A truck slammed into a bus carrying a youth hockey team in western Canada, killing 15 people and injuring 14 in a catastrophic collision that one doctor compared to an airstrike.
- The bus was carrying junior hockey team to a game when it collided with a truck
- The truck driver was not hurt and was initially detained by police before being released
- The hockey team’s coach and 20-year-old captain are among those killed
The crash sent shockwaves through the team’s small hometown and a country united by the national sport.
Canadians were moved to tears on Saturday as they learned of the identities of the deceased on the bus that was driving the Humboldt Broncos hockey team to a crucial playoff game Friday against the Nipawin Hawks.
“An entire country is in shock and mourning,” Prime Minister Justin Trudeau said.
“This is every parent’s worst nightmare. No one should ever have to see their child leave to play the sport they love and never come back.”
There were 29 people on board the bus when it was T-boned by a semi-trailer about 5:00pm on Friday (local time), leaving both vehicles obliterated in the snow.
Hassan Masri, an emergency room doctor at Saskatoon’s Royal University Hospital who has done work in war-torn Syria, said the crash reminded him of an airstrike.
President of the Nipawin Hawks hockey team, Darren Opp, said it was a horrible accident.
“There’s uncles and moms and dads waiting to hear whether their sons and nephews are OK,” Mr Opp said.
“They are sitting in the church just waiting to hear any good news.”
A photo posted to the team’s Twitter feed on March 24 after a playoff win. (Supplied: Humboldt Broncos)
The deaths of the team’s head coach, Darcy Haugan, and captain, 20-year-old Logan Schatz, have been confirmed by relatives.
Radio announcer Tyler Bieber, who gave play-by-plays for the team’s games, was also killed.
Michelle Straschnitzki said her 18-year old son Ryan was transported to hospital.
“We talked to him, but he said he couldn’t feel his lower extremities so I don’t know what’s going on,” Ms Straschnitzki said.
“I am freaking out. I am so sad for all of the teammates and I am losing my mind.”
The truck driver was not hurt.
Canadian police said the driver was initially detained but has since been released and provided with mental health assistance.
The force of the crash sent both vehicles into a ditch at the north-west corner of the intersection.
Aerial footage of the wreckage showed the bus on its side, its roof peeled back and its front end destroyed.

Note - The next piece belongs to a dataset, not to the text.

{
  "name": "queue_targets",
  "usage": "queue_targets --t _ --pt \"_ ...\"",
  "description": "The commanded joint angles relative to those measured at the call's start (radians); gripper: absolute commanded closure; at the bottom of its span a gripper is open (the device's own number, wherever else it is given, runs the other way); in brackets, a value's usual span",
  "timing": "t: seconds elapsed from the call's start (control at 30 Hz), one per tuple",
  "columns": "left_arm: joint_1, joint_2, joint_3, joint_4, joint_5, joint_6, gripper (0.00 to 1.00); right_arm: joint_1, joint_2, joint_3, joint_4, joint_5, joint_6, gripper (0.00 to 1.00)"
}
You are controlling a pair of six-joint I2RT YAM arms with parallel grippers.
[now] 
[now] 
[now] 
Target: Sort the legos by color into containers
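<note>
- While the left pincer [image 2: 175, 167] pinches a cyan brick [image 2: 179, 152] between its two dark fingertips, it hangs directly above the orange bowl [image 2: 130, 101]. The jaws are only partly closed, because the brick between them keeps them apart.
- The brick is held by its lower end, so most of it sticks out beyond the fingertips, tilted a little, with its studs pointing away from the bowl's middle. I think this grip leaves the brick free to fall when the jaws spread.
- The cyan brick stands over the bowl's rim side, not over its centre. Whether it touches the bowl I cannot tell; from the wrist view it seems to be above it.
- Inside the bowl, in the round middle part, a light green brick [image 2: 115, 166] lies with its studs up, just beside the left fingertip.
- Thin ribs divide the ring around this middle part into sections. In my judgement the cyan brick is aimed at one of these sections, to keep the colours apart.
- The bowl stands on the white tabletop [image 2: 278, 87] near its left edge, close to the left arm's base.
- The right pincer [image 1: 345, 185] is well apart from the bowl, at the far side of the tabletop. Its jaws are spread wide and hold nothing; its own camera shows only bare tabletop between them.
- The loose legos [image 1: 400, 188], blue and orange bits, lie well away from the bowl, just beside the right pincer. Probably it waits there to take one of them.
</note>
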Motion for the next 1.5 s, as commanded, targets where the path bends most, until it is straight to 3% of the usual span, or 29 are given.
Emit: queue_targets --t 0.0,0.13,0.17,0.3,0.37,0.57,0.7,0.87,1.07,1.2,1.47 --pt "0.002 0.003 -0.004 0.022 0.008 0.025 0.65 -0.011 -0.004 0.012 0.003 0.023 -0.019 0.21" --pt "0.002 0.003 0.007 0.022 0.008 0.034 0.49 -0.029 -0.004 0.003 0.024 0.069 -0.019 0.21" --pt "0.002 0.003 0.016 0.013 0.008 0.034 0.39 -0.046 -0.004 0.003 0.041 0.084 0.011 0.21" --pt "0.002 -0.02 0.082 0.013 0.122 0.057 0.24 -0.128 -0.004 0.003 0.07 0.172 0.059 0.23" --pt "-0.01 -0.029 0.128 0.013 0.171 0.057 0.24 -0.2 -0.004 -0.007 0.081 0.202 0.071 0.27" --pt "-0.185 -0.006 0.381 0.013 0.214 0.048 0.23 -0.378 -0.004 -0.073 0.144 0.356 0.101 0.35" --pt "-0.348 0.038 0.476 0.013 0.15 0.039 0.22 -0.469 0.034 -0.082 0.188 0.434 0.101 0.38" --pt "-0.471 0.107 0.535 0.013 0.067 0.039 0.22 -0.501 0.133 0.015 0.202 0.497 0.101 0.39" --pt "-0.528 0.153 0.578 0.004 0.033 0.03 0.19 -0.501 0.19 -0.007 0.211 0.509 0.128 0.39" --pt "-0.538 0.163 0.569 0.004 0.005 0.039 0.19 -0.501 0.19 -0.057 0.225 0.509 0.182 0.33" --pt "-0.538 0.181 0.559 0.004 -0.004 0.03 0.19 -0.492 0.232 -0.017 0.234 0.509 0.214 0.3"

The trailer of the truck lay nearby in a shattered mess, with bags of its peat moss cargo scattered all around.
The tractor part of the truck was intact, lying on its passenger side.
The truck would have had to yield to a stop sign before crossing over the highway that the hockey bus was travelling on.
There is a stand of trees on the south-east corner of the intersection, limiting visibility of the approach on both roads.
Police said a lot of issues had to be investigated, including weather conditions at the time and any mechanical issues with the vehicles.
Team President Kevin Garinger said parents from across western Canada were struggling to cope with the tragedy and were rushing to the scene.
“Our whole community is in shock, we are grieving and we will continue to grieve throughout this ordeal as we try to work toward supporting each other,” Mr Garinger said.
Kevin Henry, a coach who runs a hockey school in Prince Albert, Saskatchewan, said he knows players on the team.
“This is, I would think, one of the darkest days in the history of Saskatchewan, especially because hockey is so ingrained in how we grow up here,” Mr Henry said.